[AIM OF THE TASK]
Please copy each line of the records below that includes the word "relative".

[EXERCISE DATA]
--- START ---

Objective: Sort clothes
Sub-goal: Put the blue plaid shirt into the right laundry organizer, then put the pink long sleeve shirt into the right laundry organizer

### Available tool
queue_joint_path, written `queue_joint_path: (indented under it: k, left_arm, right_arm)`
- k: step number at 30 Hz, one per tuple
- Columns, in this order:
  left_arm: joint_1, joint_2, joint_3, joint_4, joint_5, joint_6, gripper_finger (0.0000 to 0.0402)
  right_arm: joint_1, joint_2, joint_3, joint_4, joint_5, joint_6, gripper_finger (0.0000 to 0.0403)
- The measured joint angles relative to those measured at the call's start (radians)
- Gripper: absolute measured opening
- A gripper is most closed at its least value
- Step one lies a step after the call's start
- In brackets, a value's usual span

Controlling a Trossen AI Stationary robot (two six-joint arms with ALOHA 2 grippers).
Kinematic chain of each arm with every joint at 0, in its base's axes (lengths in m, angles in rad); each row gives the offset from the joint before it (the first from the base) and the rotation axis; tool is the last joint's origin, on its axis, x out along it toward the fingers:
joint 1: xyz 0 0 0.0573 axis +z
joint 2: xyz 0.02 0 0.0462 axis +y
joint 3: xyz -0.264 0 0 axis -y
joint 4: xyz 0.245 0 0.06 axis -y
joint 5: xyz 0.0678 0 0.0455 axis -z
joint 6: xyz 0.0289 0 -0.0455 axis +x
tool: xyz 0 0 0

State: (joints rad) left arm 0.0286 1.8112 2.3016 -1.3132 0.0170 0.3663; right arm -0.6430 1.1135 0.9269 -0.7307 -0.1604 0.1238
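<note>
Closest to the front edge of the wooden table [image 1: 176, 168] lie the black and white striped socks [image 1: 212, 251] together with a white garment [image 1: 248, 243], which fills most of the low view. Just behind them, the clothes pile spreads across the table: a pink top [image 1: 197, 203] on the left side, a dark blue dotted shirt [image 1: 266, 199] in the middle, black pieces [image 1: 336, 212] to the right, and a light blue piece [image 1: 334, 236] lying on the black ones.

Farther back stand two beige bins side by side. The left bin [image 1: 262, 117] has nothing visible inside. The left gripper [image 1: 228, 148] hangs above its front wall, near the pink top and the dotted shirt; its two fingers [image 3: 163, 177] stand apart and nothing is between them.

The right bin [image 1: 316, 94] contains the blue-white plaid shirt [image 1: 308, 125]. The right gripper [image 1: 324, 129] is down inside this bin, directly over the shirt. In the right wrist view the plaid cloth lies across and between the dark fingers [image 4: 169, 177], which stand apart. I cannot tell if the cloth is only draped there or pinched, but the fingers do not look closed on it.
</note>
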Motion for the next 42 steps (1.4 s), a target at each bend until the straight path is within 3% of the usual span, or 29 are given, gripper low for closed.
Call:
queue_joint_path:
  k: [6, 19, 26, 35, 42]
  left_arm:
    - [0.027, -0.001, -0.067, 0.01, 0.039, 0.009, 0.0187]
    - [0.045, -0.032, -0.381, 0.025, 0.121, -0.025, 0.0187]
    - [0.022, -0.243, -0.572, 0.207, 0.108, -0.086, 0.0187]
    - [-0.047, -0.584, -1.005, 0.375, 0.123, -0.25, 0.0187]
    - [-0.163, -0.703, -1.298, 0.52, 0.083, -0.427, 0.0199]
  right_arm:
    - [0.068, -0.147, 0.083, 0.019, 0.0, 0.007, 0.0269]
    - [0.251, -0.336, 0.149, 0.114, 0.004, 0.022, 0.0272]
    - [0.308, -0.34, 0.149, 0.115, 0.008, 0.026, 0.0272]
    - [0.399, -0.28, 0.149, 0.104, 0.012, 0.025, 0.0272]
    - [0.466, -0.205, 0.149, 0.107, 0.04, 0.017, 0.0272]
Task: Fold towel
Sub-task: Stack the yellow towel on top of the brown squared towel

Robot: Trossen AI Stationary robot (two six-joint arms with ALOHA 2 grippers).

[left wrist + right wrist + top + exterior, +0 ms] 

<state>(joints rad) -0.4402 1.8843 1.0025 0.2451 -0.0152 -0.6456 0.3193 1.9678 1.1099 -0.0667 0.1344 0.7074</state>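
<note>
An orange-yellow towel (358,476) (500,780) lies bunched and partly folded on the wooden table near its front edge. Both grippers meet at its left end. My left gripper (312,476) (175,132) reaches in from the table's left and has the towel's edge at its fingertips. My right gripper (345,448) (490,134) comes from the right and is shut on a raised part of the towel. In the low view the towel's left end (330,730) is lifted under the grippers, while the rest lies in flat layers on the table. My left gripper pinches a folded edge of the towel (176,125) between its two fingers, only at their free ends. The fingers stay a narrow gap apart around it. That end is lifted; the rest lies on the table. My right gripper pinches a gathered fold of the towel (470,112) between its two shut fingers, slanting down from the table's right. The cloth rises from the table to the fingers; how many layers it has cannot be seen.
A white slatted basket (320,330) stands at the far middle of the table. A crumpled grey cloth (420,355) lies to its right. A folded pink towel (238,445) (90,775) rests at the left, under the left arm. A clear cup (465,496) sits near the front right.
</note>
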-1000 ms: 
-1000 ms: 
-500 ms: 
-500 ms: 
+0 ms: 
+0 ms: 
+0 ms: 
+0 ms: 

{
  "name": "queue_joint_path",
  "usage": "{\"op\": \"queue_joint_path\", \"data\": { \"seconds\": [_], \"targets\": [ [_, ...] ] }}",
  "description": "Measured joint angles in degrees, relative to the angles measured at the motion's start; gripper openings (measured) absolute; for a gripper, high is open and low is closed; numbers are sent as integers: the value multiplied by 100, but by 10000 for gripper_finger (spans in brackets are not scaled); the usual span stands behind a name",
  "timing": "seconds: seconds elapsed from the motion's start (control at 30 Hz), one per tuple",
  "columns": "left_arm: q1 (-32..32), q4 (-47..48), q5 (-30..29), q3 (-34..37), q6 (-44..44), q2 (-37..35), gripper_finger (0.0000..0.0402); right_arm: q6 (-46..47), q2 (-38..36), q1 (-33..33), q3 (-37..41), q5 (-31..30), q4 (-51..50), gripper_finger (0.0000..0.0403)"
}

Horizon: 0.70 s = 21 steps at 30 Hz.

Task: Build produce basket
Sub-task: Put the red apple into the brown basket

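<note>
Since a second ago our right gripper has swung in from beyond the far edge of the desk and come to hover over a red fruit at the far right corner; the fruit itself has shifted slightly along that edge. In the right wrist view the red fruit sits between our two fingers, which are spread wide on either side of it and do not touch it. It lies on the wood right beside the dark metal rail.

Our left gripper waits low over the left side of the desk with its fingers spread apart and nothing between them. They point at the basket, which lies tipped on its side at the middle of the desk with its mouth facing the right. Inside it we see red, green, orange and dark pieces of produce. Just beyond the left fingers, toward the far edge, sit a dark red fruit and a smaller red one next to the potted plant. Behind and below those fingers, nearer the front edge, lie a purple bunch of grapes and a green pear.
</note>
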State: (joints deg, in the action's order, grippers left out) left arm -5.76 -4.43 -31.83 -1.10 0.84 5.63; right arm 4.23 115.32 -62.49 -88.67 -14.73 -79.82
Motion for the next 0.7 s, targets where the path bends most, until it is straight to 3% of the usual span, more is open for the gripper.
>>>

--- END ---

[TASK ANSWER]
- The measured joint angles relative to those measured at the call's start (radians)
  "description": "Measured joint angles in degrees, relative to the angles measured at the motion's start; gripper openings (measured) absolute; for a gripper, high is open and low is closed; numbers are sent as integers: the value multiplied by 100, but by 10000 for gripper_finger (spans in brackets are not scaled); the usual span stands behind a name",

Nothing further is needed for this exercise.